◆ PROBLEM
Copy each line of the material beneath that holds the word "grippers".

·····

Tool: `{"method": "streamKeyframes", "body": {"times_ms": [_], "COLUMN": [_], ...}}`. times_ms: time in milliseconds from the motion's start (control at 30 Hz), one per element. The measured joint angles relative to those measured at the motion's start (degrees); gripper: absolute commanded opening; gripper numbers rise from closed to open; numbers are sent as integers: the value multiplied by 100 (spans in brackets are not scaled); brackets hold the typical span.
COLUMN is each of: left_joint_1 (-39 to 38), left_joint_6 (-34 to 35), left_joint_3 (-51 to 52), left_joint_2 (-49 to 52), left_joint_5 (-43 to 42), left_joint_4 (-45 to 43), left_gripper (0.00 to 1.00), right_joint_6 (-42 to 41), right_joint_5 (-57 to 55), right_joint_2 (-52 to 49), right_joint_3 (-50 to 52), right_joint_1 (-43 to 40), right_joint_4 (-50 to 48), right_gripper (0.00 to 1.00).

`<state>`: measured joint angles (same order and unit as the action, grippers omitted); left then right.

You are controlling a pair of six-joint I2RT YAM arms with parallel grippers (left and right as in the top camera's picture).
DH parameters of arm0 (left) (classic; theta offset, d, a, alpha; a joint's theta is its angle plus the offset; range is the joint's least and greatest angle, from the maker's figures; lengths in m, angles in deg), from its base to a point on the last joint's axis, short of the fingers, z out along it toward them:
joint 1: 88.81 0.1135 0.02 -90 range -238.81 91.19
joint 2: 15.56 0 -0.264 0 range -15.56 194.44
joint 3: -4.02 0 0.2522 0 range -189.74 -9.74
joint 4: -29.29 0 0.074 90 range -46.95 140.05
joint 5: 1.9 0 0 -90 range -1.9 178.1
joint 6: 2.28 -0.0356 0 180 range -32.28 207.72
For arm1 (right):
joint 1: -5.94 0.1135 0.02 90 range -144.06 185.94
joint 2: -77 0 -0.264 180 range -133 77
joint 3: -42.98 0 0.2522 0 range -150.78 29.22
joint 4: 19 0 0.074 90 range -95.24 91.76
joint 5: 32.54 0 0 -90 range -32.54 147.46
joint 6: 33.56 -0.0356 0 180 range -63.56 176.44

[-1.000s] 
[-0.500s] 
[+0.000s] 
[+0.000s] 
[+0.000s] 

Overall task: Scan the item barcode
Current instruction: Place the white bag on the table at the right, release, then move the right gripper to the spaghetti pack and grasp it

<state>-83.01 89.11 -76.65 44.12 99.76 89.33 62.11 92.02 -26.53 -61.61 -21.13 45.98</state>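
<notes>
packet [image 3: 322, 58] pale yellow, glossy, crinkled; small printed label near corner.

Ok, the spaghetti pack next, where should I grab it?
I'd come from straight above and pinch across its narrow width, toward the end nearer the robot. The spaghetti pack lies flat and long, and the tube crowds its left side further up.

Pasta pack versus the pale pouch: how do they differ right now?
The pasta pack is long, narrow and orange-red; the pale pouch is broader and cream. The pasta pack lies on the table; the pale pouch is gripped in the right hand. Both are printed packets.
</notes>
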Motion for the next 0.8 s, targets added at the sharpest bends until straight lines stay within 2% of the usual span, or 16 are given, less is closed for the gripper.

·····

◆ ANSWER TO THIS TASK
`<state>`: measured joint angles (same order and unit as the action, grippers omitted); left then right.
You are controlling a pair of six-joint I2RT YAM arms with parallel grippers (left and right as in the top camera's picture).

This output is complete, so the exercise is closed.